### Problem details
From the entries below, transcribe exactly the lines between the line holding "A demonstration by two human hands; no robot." and the line holding "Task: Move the", inclusive; skip all other lines.
══ Extracted material ══
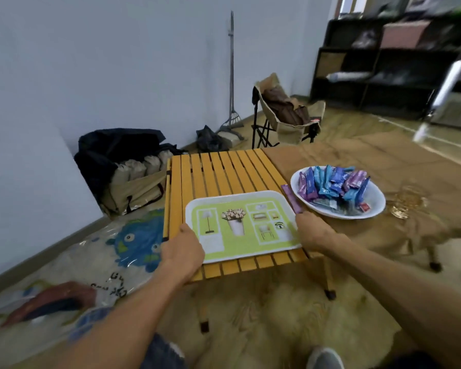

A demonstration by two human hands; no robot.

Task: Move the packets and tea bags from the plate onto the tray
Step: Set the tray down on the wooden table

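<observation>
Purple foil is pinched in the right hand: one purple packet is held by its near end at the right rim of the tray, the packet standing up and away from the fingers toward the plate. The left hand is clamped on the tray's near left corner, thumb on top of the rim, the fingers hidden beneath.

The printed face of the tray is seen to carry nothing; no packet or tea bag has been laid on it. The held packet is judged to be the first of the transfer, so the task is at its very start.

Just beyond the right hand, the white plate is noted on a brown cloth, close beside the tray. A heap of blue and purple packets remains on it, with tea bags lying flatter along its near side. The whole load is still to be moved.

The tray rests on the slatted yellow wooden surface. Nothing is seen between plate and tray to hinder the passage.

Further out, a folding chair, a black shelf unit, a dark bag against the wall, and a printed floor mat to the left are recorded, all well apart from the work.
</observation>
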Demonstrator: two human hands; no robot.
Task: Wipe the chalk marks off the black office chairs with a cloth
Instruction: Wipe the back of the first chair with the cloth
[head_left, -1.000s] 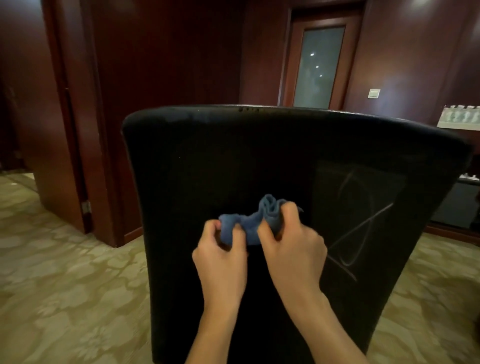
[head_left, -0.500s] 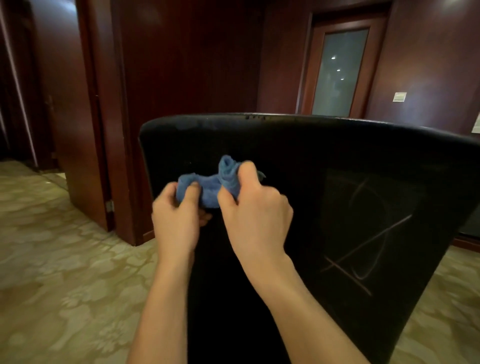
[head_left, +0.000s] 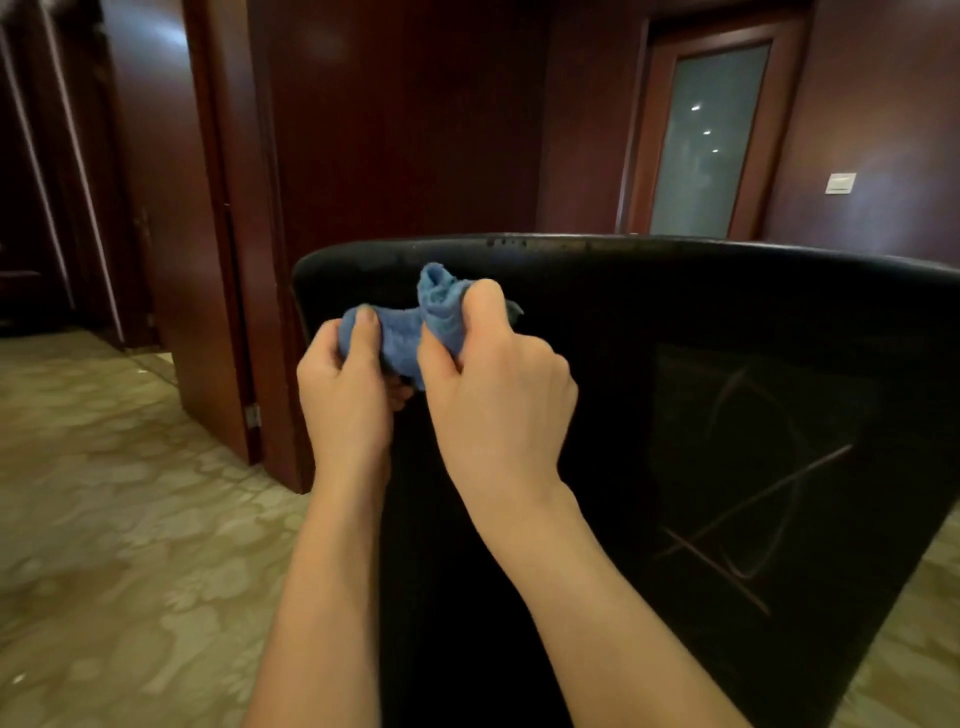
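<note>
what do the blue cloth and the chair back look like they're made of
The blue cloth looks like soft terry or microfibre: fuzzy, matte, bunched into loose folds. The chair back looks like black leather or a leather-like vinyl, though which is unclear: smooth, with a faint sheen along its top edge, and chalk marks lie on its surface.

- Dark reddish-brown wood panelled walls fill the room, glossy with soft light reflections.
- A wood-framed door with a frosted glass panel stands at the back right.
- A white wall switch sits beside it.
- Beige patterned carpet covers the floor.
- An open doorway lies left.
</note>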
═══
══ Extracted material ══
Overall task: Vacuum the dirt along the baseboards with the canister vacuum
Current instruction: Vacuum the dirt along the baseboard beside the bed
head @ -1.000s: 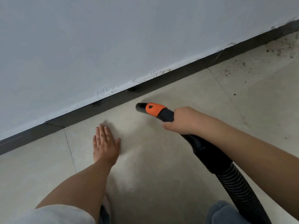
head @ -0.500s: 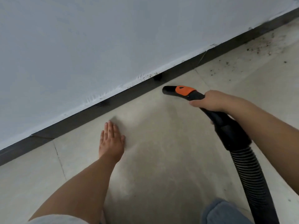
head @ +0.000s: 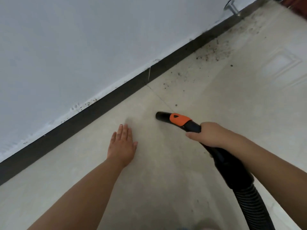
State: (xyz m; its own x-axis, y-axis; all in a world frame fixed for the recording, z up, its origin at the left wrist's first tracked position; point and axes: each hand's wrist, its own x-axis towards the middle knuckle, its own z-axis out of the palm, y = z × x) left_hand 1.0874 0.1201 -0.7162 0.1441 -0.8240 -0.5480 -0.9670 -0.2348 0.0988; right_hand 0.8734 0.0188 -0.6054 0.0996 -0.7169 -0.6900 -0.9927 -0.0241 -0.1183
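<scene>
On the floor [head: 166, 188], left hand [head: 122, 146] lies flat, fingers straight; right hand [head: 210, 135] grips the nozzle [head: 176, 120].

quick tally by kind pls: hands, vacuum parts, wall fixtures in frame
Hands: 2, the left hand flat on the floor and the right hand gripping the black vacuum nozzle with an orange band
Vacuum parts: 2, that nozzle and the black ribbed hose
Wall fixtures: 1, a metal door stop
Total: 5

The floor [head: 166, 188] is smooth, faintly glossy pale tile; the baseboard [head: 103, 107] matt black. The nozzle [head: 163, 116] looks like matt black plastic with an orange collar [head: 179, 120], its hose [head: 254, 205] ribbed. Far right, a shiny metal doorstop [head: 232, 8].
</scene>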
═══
### Expected answer
A demonstration by two human hands; no robot.

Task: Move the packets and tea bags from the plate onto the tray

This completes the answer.